Dina Kuznetsova as Madam Butterfly and George von Bergen as Sharpless [Photo © Thomas Bowles]
There were solid performances from Alun Rhys-Jenkins (Goro) and Alexander Robin Baker (Prince Yamadori); and Mark Richardson was fittingly imperious and formidable as Butterfly’s uncle, The Bonze, with a ferocious bite to his bark. Catherine Young made a strong impression as Kate Pinkerton.
Butterfly’s child is a bunraku-inspired, sailor-suited puppet-child; but while we marvel at the deftness of the black-costumed manipulators who imbue the marionette with uncanny veracity, the singularity of this lone puppet results in a distancing of our affections. The alien child seems strangely material and unyielding, at odds with the evanescence of the rest of the production.
There was another ENO debut in the orchestra pit, with conductor Gianluca Marciano taking the helm; the ENO orchestra gave a reliable performance but one which did not altogether capture the emotional heaves and peaks of the score.
In the final reckoning, Minghella’s visual alchemy casts its spell but it is Kuznetsova who makes the magic work. In Act 3, the lyrical force of her melodic utterances conquers the marvellous but, at times, diverting imagery; and, seduced, discarded and forgotten, her unwavering resolution makes up for the absence of consistently powerful dynamics between the other characters. Kuznetsova convinces us that, despite her assertion that she is now American, Butterfly — in re-enacting her father’s ritual suicide — is killed by the compelling, ineffaceable social mores of her own culture.
Claire Seymour
Madame Butterfly continues in repertory until 1 December.

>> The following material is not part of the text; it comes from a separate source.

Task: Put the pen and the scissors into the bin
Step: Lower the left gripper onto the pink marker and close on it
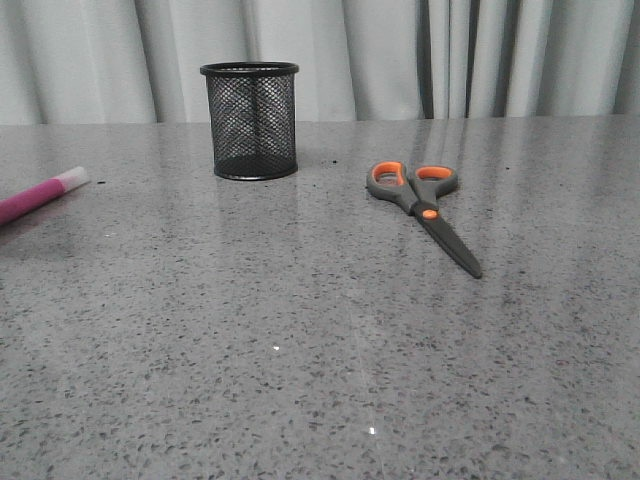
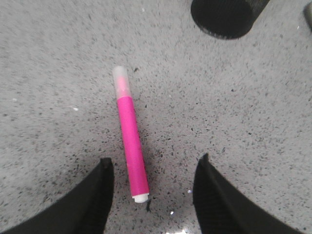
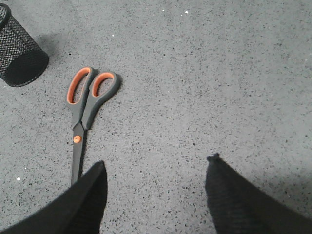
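Observation:
The magenta pen (image 2: pixel 130 148) with its pale cap lies flat on the table; in the front view the pen (image 1: pixel 40 195) is at the far left edge. My left gripper (image 2: pixel 153 165) is open above it, the pen's butt end between the fingers, nearer one finger (image 2: pixel 100 195). The grey scissors (image 1: pixel 425 205) with orange loops lie shut right of centre. My right gripper (image 3: pixel 156 165) is open and empty beside the scissors (image 3: pixel 83 117), one finger (image 3: pixel 87 200) over the blade tip. The black mesh bin (image 1: pixel 250 120) stands upright at the back; the bin also shows in both wrist views (image 2: pixel 223 17) (image 3: pixel 17 53).
The speckled grey table (image 1: pixel 300 340) runs to a pale curtain (image 1: pixel 400 55) behind the bin. Neither arm shows in the front view.

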Robot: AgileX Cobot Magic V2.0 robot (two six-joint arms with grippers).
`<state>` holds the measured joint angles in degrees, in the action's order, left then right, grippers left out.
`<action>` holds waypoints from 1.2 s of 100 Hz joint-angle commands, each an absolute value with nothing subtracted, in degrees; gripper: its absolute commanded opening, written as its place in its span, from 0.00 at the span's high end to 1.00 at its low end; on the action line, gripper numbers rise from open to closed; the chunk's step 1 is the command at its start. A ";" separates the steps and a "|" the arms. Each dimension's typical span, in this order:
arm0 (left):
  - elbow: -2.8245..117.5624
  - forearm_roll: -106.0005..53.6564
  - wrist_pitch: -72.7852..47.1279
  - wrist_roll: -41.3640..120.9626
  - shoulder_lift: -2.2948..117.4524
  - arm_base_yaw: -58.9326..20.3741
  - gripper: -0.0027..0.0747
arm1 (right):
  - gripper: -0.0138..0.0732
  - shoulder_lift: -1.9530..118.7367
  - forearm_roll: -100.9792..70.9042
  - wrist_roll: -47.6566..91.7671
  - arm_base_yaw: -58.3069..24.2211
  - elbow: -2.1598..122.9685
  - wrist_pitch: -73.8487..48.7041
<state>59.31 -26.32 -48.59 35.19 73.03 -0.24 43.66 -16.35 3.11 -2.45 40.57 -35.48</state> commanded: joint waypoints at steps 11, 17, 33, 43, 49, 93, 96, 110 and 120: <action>65.53 -25.75 -49.07 35.92 80.37 -2.73 0.50 | 0.38 43.81 -16.97 4.00 -2.31 42.73 -31.59; 66.74 -24.43 -48.96 35.92 82.88 -3.60 0.50 | 0.38 43.81 -16.97 4.29 -2.31 42.73 -31.59; 70.10 -23.15 -48.85 35.92 88.01 -4.07 0.50 | 0.38 43.81 -16.97 4.44 -2.31 42.73 -31.59; 71.74 -21.57 -48.85 35.92 89.95 -4.07 0.50 | 0.38 43.81 -16.97 4.50 -2.31 42.73 -31.59; 72.24 -20.84 -48.85 35.92 90.73 -4.07 0.50 | 0.38 43.81 -16.97 4.50 -2.31 42.73 -31.59; 72.33 -20.66 -48.18 35.92 95.48 -4.07 0.50 | 0.38 43.81 -16.97 4.50 -2.31 42.73 -31.59; 72.33 -20.60 -48.18 35.92 95.86 -4.07 0.51 | 0.38 43.81 -16.97 4.50 -2.31 42.73 -31.59; 72.33 -20.60 -49.13 35.92 96.65 -4.07 0.66 | 0.38 43.81 -16.97 4.50 -2.31 42.73 -31.59; 72.33 -20.60 -50.28 35.92 96.79 -4.07 0.92 | 0.38 43.81 -16.97 4.50 -2.31 42.73 -31.70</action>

Cast and production information:
Butterfly, Dina Kuznetsova; F.B. Pinkerton, Timothy Richards; Sharpless, George von Bergen; Suzuki, Pamela Helen Stephen; Goro Alun, Rhys-Jenkins; The Bonze, Mark Richardson; Prince Yamadori, Alexander Robin Baker; Kate Pinkerton, Catherine Young; Director, Anthony Minghella; Revival Director, Sarah Tipple; Original Associate Director & Choreographer, Carolyn Choa; Set Designer, Michael Levine; Costume Designer, Han Feng; Original Lighting Designer, Peter Mumford; Revival Choreographer, Anita Griffin; Puppetry, Blind Summit; Conductor, Gianluca Marciano; Translator, David Parry. English National Opera, London Coliseum, Monday 14th October 2013.